The tendency of the three remaining Essays may be considered doubtful.-Our author certainly does not lean to what is called the liberal side of the question, but yet his views are too elevated, and his reasoning too lively and ingenious, to be confounded with the prejudiced and bigoted diatribes of men, who loudly defend the systems that be, only because they are. In religion, perhaps, our author too decidedly rejects the cooperation of reason with faith; and in civil and ecclesiastical polity, allows his love of ease and quiet to blind him to the difference between personal security and personal liberty.

Though we may refuse our assent to the conclusions to be drawn from the following passage, we cannot deny it to be very amusing.

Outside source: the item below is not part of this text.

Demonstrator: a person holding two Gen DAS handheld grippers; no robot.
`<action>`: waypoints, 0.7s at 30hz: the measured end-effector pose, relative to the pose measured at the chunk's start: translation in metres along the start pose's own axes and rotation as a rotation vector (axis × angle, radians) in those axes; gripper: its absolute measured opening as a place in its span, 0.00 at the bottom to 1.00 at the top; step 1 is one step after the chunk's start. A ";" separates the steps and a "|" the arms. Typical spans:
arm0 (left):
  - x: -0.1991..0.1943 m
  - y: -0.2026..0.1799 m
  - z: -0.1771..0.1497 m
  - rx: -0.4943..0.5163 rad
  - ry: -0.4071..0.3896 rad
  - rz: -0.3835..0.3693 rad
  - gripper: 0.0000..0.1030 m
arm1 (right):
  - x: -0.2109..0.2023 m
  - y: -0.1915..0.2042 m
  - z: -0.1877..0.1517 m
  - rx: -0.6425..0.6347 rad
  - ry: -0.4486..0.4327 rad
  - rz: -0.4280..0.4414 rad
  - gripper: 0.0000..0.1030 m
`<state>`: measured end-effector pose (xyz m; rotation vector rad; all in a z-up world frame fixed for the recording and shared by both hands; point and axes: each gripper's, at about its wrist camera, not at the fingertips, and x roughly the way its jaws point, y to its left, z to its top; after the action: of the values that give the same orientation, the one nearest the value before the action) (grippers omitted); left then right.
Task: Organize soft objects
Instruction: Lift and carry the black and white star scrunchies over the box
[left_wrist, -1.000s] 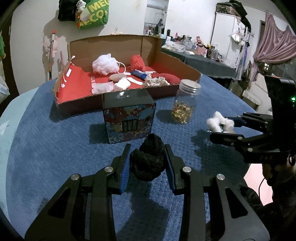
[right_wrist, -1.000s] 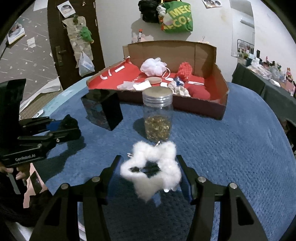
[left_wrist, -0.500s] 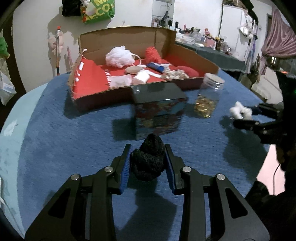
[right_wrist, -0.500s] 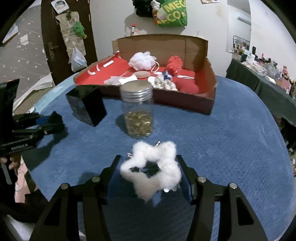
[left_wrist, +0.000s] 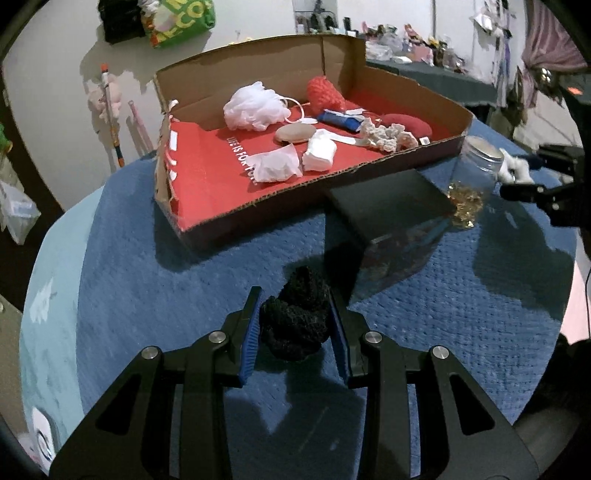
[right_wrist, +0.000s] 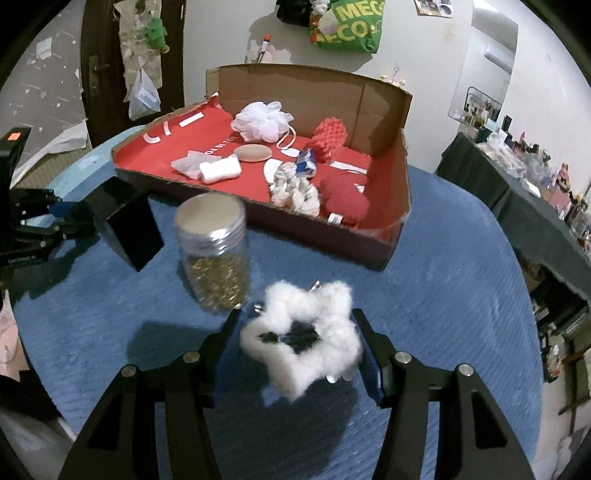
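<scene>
My left gripper (left_wrist: 295, 325) is shut on a black knitted scrunchie (left_wrist: 295, 317), held above the blue tablecloth in front of the cardboard box (left_wrist: 236, 210). My right gripper (right_wrist: 301, 343) is shut on a white fluffy scrunchie (right_wrist: 325, 354), held above the cloth near the jar. The box has a red lining and holds several soft things: a white mesh pouf (left_wrist: 255, 107), a red knitted piece (left_wrist: 325, 92), white cloths (left_wrist: 277, 166) and a cream scrunchie (left_wrist: 384, 134). The right gripper also shows at the right edge of the left wrist view (left_wrist: 517, 177).
A black cube box (left_wrist: 391, 221) stands in front of the cardboard box, right of my left gripper. A glass jar (right_wrist: 212, 254) with a metal lid and gold bits stands beside it. The round table's edge (left_wrist: 48, 258) lies to the left. Cluttered tables stand behind.
Both grippers have risen and moved toward the cardboard box with their scrunchies held. The left view now looks down into the box, and the black cube has shifted right in it.
</scene>
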<state>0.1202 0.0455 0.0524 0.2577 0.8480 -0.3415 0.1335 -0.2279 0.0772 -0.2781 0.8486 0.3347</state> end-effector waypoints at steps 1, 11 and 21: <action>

"That all men are born free. This is so far from being true, that the first infringement of this liberty is being born at all; which is imposed upon them, without their consent given either by themselves or their representatives; and it may easily be shewn, that man, by the constitution of his nature, never subsists a free and independent being, from the first to the last moment of his residence on this terrestrial globe; where, during the first nine months of his existence, he is confined in a dark and sultry prison, debarred from light and air; till at length, by an habeas corpus brought by the hand of some kind deliverer, he is set at liberty: but what kind of liberty does he then enjoy? he is bound hand and foot, and fed upon bread and water, for as long a period; no sooner is he unbound, than he makes so bad a use of his liberty, that it becomes necessary that he should be placed in a state of the severest discipline; first under a nurse, and then a schoolmaster, both equal tyrants in their several departments; by whom he is again confined without law,

condemned without a jury, and whipt without mercy. In this state of slavery he continues many years, and at the expiration of it, he is obliged to commence an involuntary subject of some civil government; to whose authority he must submit, however ingeniously he may dispute her right, or be justly hanged for disobedience to her laws. And this is the sum total of human liberty. Perhaps it may be said, that all this may be ingenious ridicule, but cannot be intended for serious argument; to which I reply, that it is the most serious argument that can be offered, because it is derived from the works and the will of our Creator; and evidently shews, that man was never designed by him to be an independent and self-governed being, but to be trained up in a state of subordination and government in the present life, to fit him for one more perfect in another: and, if it was not a reflection too serious, I should add, that, in the numerous catalogue of human vices, there is not one which so completely disqualifies him from being a member of that celestial community, as a factious and turbulent disposition, and an impatience of controul; which frequently assumes the honourable title of the love of liberty."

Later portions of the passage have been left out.